We have analyzed a problem that belongs to the NP-hard class. However, the choice of the parameters is very important to obtain a problem that is really Np-hard. With the choice of parameters made in model A, we see that this class of problems is easily solved with a standard solver. By doing a relaxation of the problem, the solution is found more quickly. The error rate is between 0.02% and 2% (taking into account more than 1800 instances).

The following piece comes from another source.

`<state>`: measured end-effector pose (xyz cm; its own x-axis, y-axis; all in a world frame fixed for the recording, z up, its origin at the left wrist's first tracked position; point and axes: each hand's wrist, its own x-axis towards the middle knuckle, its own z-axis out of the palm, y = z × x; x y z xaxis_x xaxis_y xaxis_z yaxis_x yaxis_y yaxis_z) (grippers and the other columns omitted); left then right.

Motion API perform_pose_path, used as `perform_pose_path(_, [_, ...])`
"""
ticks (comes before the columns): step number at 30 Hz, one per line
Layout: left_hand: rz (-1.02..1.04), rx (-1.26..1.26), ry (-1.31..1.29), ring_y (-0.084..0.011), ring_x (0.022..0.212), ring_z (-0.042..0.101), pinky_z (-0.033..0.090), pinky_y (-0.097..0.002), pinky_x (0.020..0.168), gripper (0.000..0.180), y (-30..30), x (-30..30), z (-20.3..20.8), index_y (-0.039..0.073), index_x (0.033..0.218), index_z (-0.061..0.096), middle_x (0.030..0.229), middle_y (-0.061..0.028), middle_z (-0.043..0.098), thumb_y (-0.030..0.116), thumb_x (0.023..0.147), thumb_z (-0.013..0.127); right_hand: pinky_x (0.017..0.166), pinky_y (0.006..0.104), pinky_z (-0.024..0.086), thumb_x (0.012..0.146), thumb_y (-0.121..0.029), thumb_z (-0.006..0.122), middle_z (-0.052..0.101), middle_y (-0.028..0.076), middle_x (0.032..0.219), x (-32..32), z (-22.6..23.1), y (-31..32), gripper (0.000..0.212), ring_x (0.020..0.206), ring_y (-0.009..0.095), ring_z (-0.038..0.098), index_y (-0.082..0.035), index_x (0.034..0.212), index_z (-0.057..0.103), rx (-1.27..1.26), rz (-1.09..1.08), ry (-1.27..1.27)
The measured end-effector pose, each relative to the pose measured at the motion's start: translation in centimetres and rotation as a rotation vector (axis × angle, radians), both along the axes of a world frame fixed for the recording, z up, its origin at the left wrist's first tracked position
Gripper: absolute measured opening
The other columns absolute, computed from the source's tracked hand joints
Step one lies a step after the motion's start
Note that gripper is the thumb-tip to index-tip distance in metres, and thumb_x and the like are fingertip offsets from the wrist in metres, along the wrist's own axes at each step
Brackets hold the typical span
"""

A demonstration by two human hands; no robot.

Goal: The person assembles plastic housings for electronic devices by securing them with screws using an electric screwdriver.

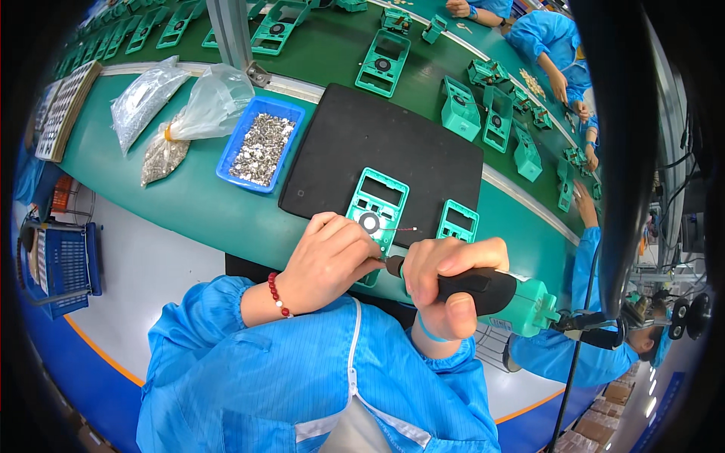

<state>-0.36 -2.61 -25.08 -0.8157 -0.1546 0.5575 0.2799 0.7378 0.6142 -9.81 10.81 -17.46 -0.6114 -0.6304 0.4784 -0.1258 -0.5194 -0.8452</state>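
Note:
My right hand (453,275) is wrapped round a black and green electric screwdriver (529,306), whose tip points left. Close to that tip, the fingers of my left hand (328,260) are pinched together; whatever they hold is too small to make out. Under the left fingers lies a green plastic housing (400,198) with a rectangular window. A round white-centred part (369,221) sits in it, and a thin red wire runs out to the right. My left hand covers some of its lower part. A second green housing (472,219) lies just right, partly hidden by my right hand.
A black mat (347,143) lies beneath the housings. Left of it stand a blue tray (224,162) of small metal parts and two clear bags (219,98). Beyond, a green conveyor (332,68) carries several housings. Co-workers' arms (555,79) reach in at right; a dark cable (578,355) hangs there.

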Motion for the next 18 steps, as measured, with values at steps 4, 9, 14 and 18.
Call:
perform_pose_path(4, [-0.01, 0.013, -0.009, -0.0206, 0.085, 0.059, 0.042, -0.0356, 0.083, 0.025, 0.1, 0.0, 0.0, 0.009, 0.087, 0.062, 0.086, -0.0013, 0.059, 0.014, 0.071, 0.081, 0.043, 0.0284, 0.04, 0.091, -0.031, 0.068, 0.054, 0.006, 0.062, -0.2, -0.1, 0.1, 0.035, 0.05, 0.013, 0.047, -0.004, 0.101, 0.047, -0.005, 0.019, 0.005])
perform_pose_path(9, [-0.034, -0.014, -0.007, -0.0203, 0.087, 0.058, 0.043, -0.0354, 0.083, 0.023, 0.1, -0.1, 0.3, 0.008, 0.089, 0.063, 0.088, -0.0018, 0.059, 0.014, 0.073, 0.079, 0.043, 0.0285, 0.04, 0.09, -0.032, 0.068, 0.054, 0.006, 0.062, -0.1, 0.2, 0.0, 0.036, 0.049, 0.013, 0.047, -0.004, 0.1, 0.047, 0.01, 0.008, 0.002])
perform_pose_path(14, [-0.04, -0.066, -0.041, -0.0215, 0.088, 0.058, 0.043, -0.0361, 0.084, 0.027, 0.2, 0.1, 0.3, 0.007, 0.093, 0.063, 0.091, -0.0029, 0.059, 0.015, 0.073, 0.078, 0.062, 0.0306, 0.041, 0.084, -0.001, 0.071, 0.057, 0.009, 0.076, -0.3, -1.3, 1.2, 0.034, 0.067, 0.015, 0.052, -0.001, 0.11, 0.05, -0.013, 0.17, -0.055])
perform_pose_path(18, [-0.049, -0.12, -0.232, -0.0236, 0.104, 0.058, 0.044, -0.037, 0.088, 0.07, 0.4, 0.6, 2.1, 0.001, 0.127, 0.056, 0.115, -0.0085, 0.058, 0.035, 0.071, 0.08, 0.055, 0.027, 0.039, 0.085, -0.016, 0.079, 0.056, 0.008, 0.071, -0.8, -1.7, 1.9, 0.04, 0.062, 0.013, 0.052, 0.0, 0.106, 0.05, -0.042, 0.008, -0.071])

If we choose the parameters according to model B, Gurobi needs a lot of time to find the optimal solution. In this kind of problem the presented simulation can help a lot in finding a good solution. We have seen that the error rate is between 1.7% and 3.5% (taking into account more than 2000 instances). The simulation is sometimes better than Gurobi, but on average Gurobi solves the problem with a maximum time of 600 seconds better than the simulation. The great advantage of the simulation is that the calculation is extremely fast and easy.Thanks to the Halton numbers, few simulations are needed to obtain a very good approximation of the solution.

The simulation has a general character and can be adapted to investigate even more complex problems of the Np-hard category ( for example, researching CLSP problems with n products).

The quality of the solutions can be improved by increasing the number of simulations but it is necessary to have a fairly fast computer. In this work we use at most 10 million simulations. Another parameter that influences the quality of the solutions is the correct choice of the probability p (see (35)). Is there an optimal probability? This is a question for further research.